- _Provided data_:

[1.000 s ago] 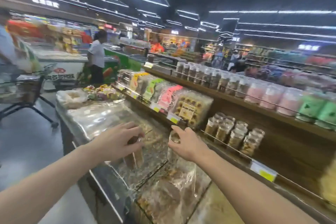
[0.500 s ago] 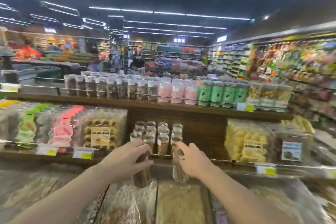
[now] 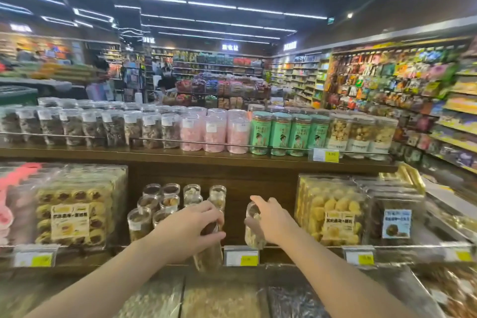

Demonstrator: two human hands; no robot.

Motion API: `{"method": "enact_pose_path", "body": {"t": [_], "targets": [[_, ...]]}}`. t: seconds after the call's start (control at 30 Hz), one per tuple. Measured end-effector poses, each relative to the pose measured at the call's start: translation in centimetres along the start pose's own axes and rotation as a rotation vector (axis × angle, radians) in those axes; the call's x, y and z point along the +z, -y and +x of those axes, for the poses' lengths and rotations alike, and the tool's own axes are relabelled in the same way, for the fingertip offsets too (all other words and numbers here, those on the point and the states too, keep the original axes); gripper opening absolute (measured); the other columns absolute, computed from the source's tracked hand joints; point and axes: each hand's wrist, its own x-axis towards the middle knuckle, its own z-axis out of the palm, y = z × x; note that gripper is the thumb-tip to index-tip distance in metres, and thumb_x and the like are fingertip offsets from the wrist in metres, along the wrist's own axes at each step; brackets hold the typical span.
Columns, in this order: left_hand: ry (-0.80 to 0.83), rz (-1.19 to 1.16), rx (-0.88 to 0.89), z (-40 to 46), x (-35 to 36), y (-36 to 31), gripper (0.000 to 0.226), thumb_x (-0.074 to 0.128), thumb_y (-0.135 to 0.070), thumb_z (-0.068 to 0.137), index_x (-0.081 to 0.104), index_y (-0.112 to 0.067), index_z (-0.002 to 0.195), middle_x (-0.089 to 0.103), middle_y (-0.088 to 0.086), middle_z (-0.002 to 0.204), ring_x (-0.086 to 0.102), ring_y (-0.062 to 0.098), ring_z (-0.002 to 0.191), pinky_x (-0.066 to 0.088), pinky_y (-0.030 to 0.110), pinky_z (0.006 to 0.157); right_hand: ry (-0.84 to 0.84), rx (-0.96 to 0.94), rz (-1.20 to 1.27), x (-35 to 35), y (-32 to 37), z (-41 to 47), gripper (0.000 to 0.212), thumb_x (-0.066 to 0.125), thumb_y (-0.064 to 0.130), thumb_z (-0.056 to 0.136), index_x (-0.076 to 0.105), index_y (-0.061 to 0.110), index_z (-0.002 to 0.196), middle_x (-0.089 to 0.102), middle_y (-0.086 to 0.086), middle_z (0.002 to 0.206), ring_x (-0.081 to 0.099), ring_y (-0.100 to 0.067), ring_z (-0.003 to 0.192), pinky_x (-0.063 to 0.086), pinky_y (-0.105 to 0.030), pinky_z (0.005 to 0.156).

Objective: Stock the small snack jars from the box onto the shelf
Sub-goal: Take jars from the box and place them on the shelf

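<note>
My left hand (image 3: 187, 230) grips a small clear snack jar (image 3: 209, 253) with brown contents, held upright at the front edge of the lower wooden shelf (image 3: 273, 249). My right hand (image 3: 275, 219) holds a second small clear jar (image 3: 253, 230) with pale snacks, just right of the first, over the shelf's bare gap. Several small jars (image 3: 165, 204) stand on that shelf to the left of my hands. The box is out of view.
Large clear cookie boxes (image 3: 77, 206) flank the gap on the left, and yellow pastry boxes (image 3: 333, 209) on the right. The upper shelf (image 3: 196, 156) carries rows of tall jars behind a rail. Price tags (image 3: 241, 255) line the shelf edge. Glass-covered bulk bins (image 3: 222, 297) lie below.
My view has settled square on the shelf. Both hands have moved forward and up with their jars, from over the bins to the lower shelf's front edge.
</note>
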Motion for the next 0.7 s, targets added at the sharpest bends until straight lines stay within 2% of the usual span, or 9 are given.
{"method": "enact_pose_path", "body": {"t": [0.1, 0.17, 0.23, 0.47, 0.7], "targets": [[-0.019, -0.003, -0.047, 2.9, 0.7, 0.6, 0.033, 0.047, -0.064, 0.094, 0.057, -0.042, 0.116, 0.05, -0.023, 0.108, 0.052, -0.001, 0.1, 0.051, 0.031, 0.087, 0.061, -0.01, 0.03, -0.4, -0.9, 4.9, 0.076, 0.062, 0.027, 0.099, 0.018, 0.029, 0.161, 0.031, -0.014, 0.155, 0.05, -0.033, 0.131, 0.046, -0.034, 0.099], [-0.031, 0.005, -0.07, 4.8, 0.9, 1.0, 0.03, 0.048, -0.062, 0.095, 0.058, -0.042, 0.114, 0.05, -0.023, 0.109, 0.052, 0.0, 0.101, 0.05, 0.032, 0.088, 0.085, -0.017, 0.077, 0.2, -1.4, 8.2, 0.076, 0.059, 0.036, 0.098, 0.016, 0.032, 0.161, 0.021, -0.013, 0.161, 0.043, -0.035, 0.139, 0.044, -0.039, 0.106], [-0.036, 0.011, -0.094, 6.6, 0.8, 1.4, 0.027, 0.05, -0.059, 0.095, 0.058, -0.039, 0.112, 0.051, -0.021, 0.109, 0.053, 0.002, 0.1, 0.05, 0.033, 0.088, 0.096, -0.021, 0.119, 1.1, -1.8, 11.0, 0.074, 0.056, 0.042, 0.098, 0.016, 0.035, 0.16, 0.019, -0.012, 0.163, 0.04, -0.035, 0.141, 0.044, -0.044, 0.11], [-0.027, 0.015, -0.168, 10.2, 1.0, 3.1, 0.031, 0.05, -0.056, 0.096, 0.057, -0.04, 0.122, 0.051, -0.02, 0.119, 0.051, 0.003, 0.108, 0.05, 0.033, 0.094, 0.089, -0.006, 0.157, 2.9, -1.9, 17.4, 0.068, 0.054, 0.041, 0.101, 0.021, 0.034, 0.16, 0.025, -0.011, 0.16, 0.042, -0.036, 0.139, 0.046, -0.044, 0.108], [0.016, 0.026, -0.201, 10.7, 1.7, 4.2, 0.027, 0.049, -0.057, 0.097, 0.056, -0.041, 0.118, 0.05, -0.022, 0.119, 0.051, 0.005, 0.105, 0.051, 0.031, 0.09, 0.073, 0.076, 0.136, 5.2, -1.5, 21.1, 0.065, 0.055, 0.043, 0.101, 0.025, 0.032, 0.158, 0.03, -0.013, 0.157, 0.046, -0.035, 0.135, 0.047, -0.043, 0.102]]}}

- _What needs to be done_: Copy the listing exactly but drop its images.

- _Reply_:
[1.000 s ago] 
[0.500 s ago] 
[now] 

Demonstrator: two human hands; no robot.

Motion API: `{"method": "enact_pose_path", "body": {"t": [_], "targets": [[_, ...]]}}`. t: seconds after the call's start (control at 30 Hz), one per tuple. Measured end-effector poses, each relative to the pose measured at the call's start: translation in centimetres along the start pose's own axes and rotation as a rotation vector (axis × angle, radians) in those axes; the call's x, y and z point along the +z, -y and +x of those axes, for the poses' lengths and rotations alike, and the tool's own axes are relabelled in the same way, for the fingertip offsets too (all other words and numbers here, those on the point and the states too, keep the original axes); gripper opening absolute (measured); the other columns absolute, computed from the source's tracked hand joints; point and axes: each hand's wrist, its own x-axis towards the middle knuckle, its own z-axis out of the palm, y = z × x; note that gripper is the thumb-tip to index-tip distance in metres, and thumb_x and the like are fingertip offsets from the wrist in metres, along the wrist's own axes at each step; brackets hold the typical span.
Columns, in this order: left_hand: ry (-0.80 to 0.83), rz (-1.19 to 1.16), rx (-0.88 to 0.89), z (-40 to 46), x (-35 to 36), y (-36 to 31), gripper (0.000 to 0.226), thumb_x (-0.074 to 0.128), thumb_y (-0.135 to 0.070), thumb_z (-0.068 to 0.137), index_x (-0.081 to 0.104), index_y (-0.112 to 0.067), index_z (-0.002 to 0.195), middle_x (-0.089 to 0.103), middle_y (-0.088 to 0.086), middle_z (-0.002 to 0.204), ring_x (-0.086 to 0.102), ring_y (-0.062 to 0.098), ring_z (-0.002 to 0.191), pinky_x (-0.066 to 0.088), pinky_y (-0.030 to 0.110), pinky_z (0.006 to 0.157); right_hand: ry (-0.84 to 0.84), rx (-0.96 to 0.94), rz (-1.20 to 1.27), x (-35 to 35), y (-32 to 37), z (-41 to 47), gripper (0.000 to 0.212), thumb_x (-0.066 to 0.125), thumb_y (-0.064 to 0.130), thumb_z (-0.056 to 0.136), index_x (-0.076 to 0.105), index_y (-0.061 to 0.110), index_z (-0.002 to 0.196), middle_x (-0.089 to 0.102), middle_y (-0.086 to 0.086), middle_z (0.002 to 0.206), ring_x (-0.081 to 0.099), ring_y (-0.100 to 0.067), ring_z (-0.003 to 0.192), pinky_x (-0.063 to 0.086), pinky_y (-0.105 to 0.030), pinky_z (0.005 to 0.156).

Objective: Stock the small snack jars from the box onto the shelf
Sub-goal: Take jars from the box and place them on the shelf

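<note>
My left hand (image 3: 187, 230) grips a small clear snack jar (image 3: 209, 253) with brown contents, held upright at the front edge of the lower wooden shelf (image 3: 273, 249). My right hand (image 3: 275, 219) holds a second small clear jar (image 3: 253, 230) with pale snacks, just right of the first, over the shelf's bare gap. Several small jars (image 3: 165, 204) stand on that shelf to the left of my hands. The box is out of view.
Large clear cookie boxes (image 3: 77, 206) flank the gap on the left, and yellow pastry boxes (image 3: 333, 209) on the right. The upper shelf (image 3: 196, 156) carries rows of tall jars behind a rail. Price tags (image 3: 241, 255) line the shelf edge. Glass-covered bulk bins (image 3: 222, 297) lie below.
My view has settled square on the shelf. Both hands have moved forward and up with their jars, from over the bins to the lower shelf's front edge.
</note>
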Motion for the next 0.7 s, targets added at the sharpest bends until straight lines stay within 2% of the usual span, or 9 are given.
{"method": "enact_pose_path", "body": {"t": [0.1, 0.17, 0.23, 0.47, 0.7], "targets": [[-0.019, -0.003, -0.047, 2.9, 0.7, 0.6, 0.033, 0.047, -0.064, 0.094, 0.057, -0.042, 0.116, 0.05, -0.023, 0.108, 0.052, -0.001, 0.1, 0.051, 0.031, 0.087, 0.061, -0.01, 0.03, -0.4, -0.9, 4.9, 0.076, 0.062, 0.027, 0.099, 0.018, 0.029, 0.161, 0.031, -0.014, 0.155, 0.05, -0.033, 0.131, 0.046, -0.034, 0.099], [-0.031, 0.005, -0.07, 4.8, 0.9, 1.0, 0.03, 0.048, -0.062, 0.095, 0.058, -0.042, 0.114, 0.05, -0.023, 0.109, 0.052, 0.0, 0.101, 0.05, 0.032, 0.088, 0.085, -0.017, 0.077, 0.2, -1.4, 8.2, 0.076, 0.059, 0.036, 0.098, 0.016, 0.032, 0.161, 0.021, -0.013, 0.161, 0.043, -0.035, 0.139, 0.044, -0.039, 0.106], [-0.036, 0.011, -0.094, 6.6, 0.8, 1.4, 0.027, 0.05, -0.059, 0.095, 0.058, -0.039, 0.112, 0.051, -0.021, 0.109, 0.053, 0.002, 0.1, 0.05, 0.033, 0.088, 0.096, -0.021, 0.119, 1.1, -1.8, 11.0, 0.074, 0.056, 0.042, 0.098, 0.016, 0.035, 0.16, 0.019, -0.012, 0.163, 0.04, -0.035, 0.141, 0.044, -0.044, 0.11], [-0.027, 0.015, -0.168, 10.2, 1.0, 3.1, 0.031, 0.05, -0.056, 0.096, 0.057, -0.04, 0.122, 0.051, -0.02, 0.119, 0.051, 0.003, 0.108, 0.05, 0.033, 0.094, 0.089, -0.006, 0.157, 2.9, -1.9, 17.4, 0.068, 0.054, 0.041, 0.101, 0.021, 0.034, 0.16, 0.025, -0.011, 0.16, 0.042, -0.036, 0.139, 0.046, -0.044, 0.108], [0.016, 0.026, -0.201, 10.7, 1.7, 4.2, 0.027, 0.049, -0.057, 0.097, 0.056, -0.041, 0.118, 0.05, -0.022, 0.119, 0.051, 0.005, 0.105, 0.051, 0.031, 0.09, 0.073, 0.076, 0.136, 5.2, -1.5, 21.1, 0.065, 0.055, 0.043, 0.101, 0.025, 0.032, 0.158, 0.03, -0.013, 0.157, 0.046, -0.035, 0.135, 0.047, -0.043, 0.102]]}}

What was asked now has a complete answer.